In the world of cooking oil, trying something new could mean anything from coconut to grapeseed oil to a new format cooking spray.
One item capturing consumer attention, says Monroe, is Pompeian’s spray oils line. The line comes in environmentally safe packaging featuring a balloon inside a can that contains no propellant. It is available in avocado, coconut and grapeseed varieties, as well as just-released organic extra virgin olive oil. All of the sprays will be considered non-GMO as of this May or June, says Monroe, which he adds is an attribute that consumers are very interested in.
Amid growing curiosity about other types of oils, new innovations within olive oil itself still serve to spur category growth.
Gaea introduced its Virgin Olive Oil at the Fancy Foods Show in San Francisco this past January. Virgin olive oil, says Neuman, is still the first-pressing of the olive (meaning it is unrefined), however the oil has some defect in it that means it does not classify as pure extra virgin olive oil. “It’s a very good cooking oil, and meant to be a cooking oil,” Neuman says. “If it’s extra virgin, it has higher health and taste benefits, it is a little bit more expensive, and you use it raw for the most part.”
The affordable price point of virgin olive oil—Gaea’s will be $6.99-$8.99—is another reason it is ideal to cook with.This product, which is set to begin shipping on May 15, will first be available in a 17-ounce bottle positioned for grocery stores, designed to steer consumers away from cooking with refined oils.
“Gaea’s Virgin Oil is really an easy answer for people that want to have the benefit of olive oil but don’t want to waste money on extra virgin, instead of using the traditional cooking oils that are highly refined and have no health benefit,” Neuman adds.
In addition to seeking healthy, organic and non-GMO, consumers in the U.S. want to know where their food comes from. Pompeian has a partnership with the Dcoop Group, the largest farm group in Spain that represents a quarter of the olive oil produced in the country. This partnership allows the company to trace the oil by bottle, from the farm to the store. The company has complete traceability that ensures freshness, complete quality control and all the standards of a high quality food, Monroe says.
Born in the USA
One step up from traceability in the mind of many consumers is having the peace of mind that their food is grown nearby on U.S. soil. American-made is an attribute consumers look for on many items—from food to clothes and home goods—and now, some are even searching for it from their olive oil, a product traditionally imported from overseas. California Olive Ranch is a popular producer domestically, but some of the European companies are also dipping their toes into U.S. waters.
“We were so excited about [American-produced olive oils] that five years ago we purchased property north of Los Angeles, where we also have another factory, and we have a farm that will harvest our first crop starting in the latter part of this year,” says Monroe, of Pompeian’s planned expansion into U.S. production. “We are committed to it too, we have a farm, we have a crop that we planned, and we plan on being in the California olive oil business.”
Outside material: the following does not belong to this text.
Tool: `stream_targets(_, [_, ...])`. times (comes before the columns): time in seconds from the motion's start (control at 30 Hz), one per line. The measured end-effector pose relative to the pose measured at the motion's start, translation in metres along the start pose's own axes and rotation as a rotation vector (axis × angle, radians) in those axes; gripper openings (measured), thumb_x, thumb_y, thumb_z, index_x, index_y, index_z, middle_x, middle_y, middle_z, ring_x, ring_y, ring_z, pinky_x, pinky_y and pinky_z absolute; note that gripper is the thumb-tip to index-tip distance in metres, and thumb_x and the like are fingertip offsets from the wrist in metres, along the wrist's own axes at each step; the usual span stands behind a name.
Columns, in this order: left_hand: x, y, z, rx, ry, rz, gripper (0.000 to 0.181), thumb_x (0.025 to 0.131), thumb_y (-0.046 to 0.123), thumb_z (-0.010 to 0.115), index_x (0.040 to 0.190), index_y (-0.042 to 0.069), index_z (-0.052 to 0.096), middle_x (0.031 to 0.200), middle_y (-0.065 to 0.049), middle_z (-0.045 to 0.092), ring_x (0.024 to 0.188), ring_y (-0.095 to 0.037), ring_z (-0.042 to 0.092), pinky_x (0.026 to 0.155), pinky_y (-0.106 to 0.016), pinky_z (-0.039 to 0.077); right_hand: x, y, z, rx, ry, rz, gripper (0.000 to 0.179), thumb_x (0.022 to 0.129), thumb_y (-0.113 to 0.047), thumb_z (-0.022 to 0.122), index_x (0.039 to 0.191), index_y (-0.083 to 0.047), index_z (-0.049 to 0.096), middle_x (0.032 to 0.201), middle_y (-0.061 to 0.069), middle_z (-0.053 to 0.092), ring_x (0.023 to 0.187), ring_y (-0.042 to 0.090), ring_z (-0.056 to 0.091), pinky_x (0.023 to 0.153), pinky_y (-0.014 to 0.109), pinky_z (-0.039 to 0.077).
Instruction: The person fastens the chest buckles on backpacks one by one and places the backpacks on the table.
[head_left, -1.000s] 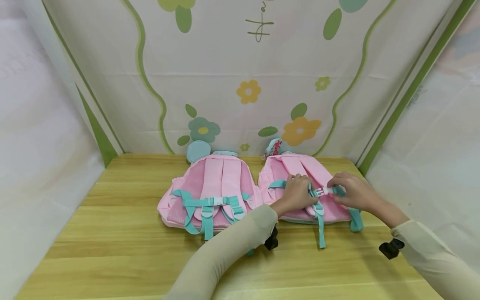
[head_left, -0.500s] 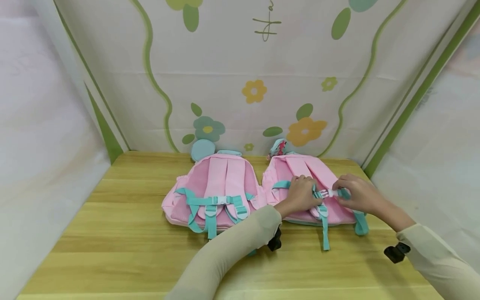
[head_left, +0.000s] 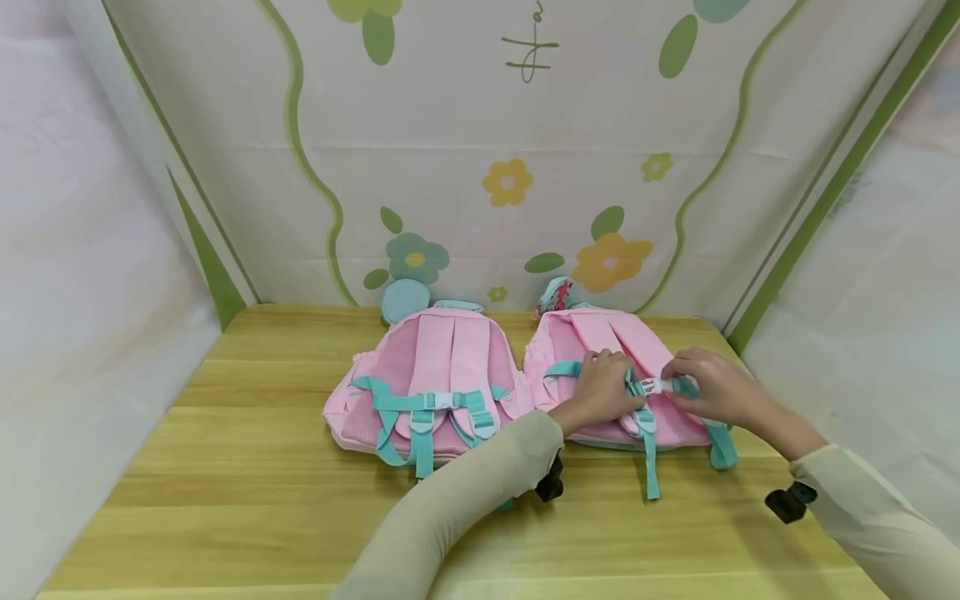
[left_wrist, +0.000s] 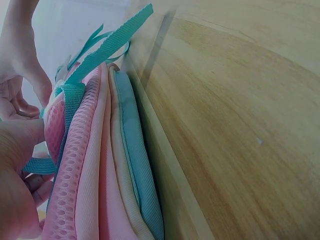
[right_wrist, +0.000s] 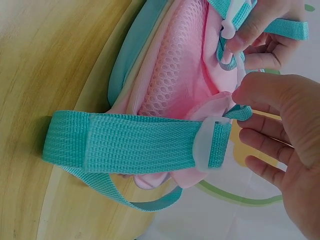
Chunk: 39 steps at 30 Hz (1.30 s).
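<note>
Two pink backpacks lie side by side on a wooden table, straps facing up. Over the right backpack [head_left: 558,333], both hands work on a white side-release buckle [head_left: 651,386] with teal webbing. My left hand [head_left: 603,387] pinches the pronged half from the left. From the right, my right hand [head_left: 708,385] pinches the other half, thumb and fingertips on it in the right wrist view. The two halves are in line, with the prongs at the mouth of the socket half. A teal strap end [left_wrist: 112,45] sticks out past the pack's lower edge in the left wrist view.
The left backpack [head_left: 431,358] has its white chest buckle [head_left: 442,401] fastened across the shoulder straps. A round light-blue piece [head_left: 406,302] stands behind it. A loose teal strap loop [head_left: 722,448] hangs at the right pack's corner. A flower-printed cloth [head_left: 450,108] rises behind the table [head_left: 225,500].
The buckle halves have drawn slightly closer, with less of the prongs showing. Both hands keep their grip and hardly move; the head view shifted a little earlier on.
</note>
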<state>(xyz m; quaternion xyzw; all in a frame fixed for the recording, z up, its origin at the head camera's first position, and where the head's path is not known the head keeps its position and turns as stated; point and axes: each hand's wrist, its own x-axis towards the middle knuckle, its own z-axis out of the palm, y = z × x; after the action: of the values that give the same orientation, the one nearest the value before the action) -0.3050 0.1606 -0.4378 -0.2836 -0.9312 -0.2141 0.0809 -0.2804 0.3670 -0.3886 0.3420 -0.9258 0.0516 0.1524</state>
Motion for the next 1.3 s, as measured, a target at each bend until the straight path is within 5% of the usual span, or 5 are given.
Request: stream_targets(1.3, [-0.0042,-0.0002,-0.0001,0.017,0.024,0.044,0.017,0.088,0.043,0.076,0.095,0.03,0.069,0.102,0.017,0.066,0.101,-0.005,0.056,0.107,-0.032,0.039,0.0019,-0.0042,0.0033,0.067,0.009,-0.052,0.029,0.067,0.0,0.09,0.091,-0.008,0.075,0.089,0.0,0.07,0.08,0.018,0.064,0.068,0.035,0.058])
Colavita, with U.S. headquarters in in Edison, N.J., also plans to produce American-made olive oil in California. Its production facility is now open, and the company feels that this new facility will help it offer the wide range of olive oil qualities consumers are now demanding.
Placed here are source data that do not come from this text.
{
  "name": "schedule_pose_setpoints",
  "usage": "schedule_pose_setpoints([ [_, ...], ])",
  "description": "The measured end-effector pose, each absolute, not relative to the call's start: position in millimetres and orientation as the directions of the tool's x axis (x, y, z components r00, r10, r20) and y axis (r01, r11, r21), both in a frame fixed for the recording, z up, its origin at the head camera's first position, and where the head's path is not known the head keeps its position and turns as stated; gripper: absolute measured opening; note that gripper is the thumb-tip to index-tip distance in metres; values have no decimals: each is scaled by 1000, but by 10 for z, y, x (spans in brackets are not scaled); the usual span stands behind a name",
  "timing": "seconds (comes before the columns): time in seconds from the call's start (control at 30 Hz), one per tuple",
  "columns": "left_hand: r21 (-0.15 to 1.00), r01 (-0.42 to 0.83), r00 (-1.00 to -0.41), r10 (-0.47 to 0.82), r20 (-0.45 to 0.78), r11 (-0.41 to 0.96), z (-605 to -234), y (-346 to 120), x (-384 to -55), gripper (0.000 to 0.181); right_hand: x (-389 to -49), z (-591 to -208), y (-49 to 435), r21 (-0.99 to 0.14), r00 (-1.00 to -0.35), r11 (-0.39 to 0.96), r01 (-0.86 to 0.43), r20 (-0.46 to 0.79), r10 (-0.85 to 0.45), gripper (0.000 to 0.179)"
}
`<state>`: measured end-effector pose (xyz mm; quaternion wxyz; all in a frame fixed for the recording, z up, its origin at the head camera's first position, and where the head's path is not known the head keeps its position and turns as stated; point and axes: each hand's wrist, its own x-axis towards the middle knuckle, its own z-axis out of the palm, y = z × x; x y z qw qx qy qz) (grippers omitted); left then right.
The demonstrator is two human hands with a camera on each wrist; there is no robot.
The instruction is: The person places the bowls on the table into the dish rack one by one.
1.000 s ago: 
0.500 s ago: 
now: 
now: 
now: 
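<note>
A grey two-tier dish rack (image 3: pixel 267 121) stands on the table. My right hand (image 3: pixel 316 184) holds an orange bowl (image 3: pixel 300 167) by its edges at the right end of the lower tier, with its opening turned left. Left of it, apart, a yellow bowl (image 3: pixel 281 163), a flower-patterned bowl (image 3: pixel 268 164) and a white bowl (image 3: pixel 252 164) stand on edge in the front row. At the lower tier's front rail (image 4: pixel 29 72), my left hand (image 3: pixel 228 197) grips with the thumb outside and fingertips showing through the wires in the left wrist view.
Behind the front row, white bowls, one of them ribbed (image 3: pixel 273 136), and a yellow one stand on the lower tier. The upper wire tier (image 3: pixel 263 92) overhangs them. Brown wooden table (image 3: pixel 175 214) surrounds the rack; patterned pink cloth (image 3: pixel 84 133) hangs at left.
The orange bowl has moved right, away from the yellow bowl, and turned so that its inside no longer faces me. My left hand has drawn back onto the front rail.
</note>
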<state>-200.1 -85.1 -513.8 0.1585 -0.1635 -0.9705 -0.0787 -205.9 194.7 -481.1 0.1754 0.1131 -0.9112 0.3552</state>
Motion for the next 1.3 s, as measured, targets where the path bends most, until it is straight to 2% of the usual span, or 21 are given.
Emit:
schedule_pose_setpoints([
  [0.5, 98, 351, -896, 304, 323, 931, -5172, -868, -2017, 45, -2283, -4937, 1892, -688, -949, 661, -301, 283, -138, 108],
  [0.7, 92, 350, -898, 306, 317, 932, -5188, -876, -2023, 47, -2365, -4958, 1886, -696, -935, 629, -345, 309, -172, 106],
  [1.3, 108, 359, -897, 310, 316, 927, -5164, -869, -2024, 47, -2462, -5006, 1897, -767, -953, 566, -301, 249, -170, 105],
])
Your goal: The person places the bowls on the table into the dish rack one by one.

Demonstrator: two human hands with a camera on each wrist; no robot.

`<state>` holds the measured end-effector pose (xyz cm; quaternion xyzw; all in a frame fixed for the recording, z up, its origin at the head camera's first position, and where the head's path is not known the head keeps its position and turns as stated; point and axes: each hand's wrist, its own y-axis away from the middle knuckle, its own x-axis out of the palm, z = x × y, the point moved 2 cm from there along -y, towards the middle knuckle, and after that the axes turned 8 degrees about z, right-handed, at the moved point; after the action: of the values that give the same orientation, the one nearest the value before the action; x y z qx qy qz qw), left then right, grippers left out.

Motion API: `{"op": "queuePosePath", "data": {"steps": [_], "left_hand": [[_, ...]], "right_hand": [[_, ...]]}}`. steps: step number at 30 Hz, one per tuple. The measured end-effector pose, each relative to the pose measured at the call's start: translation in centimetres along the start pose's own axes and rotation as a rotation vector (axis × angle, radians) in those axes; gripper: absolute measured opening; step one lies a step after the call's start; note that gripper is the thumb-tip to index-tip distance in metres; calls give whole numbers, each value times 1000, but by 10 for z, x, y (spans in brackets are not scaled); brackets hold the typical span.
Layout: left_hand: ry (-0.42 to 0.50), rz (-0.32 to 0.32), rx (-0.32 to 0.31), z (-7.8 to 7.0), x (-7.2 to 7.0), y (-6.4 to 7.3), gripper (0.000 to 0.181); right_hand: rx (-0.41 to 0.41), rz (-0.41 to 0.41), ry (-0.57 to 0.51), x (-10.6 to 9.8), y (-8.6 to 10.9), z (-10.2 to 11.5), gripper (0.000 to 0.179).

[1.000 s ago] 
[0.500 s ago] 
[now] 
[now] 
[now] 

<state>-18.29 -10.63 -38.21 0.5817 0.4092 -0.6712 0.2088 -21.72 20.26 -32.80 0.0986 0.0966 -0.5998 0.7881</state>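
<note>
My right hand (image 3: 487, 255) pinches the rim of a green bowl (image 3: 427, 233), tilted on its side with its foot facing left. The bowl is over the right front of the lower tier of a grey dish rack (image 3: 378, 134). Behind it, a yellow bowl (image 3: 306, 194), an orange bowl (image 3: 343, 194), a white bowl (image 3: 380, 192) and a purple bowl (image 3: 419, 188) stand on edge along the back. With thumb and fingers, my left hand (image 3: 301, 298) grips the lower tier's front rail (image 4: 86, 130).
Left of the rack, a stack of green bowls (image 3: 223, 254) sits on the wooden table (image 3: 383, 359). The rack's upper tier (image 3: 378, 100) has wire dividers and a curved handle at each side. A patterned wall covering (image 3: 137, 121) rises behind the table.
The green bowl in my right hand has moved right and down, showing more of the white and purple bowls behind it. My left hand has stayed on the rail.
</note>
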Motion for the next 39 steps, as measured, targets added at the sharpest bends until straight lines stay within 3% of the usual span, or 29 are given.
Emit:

“Colavita plans on producing a locally-sourced and locally-bottled California line of olive oil products to expand its portfolio and strengthen its positioning in both the retail and foodservice channels,” says Alexandra Segal, senior marketing manager. “This will add to the company’s offerings of olive oil selections from around the world, reflecting the truly global nature of olive oil production today.”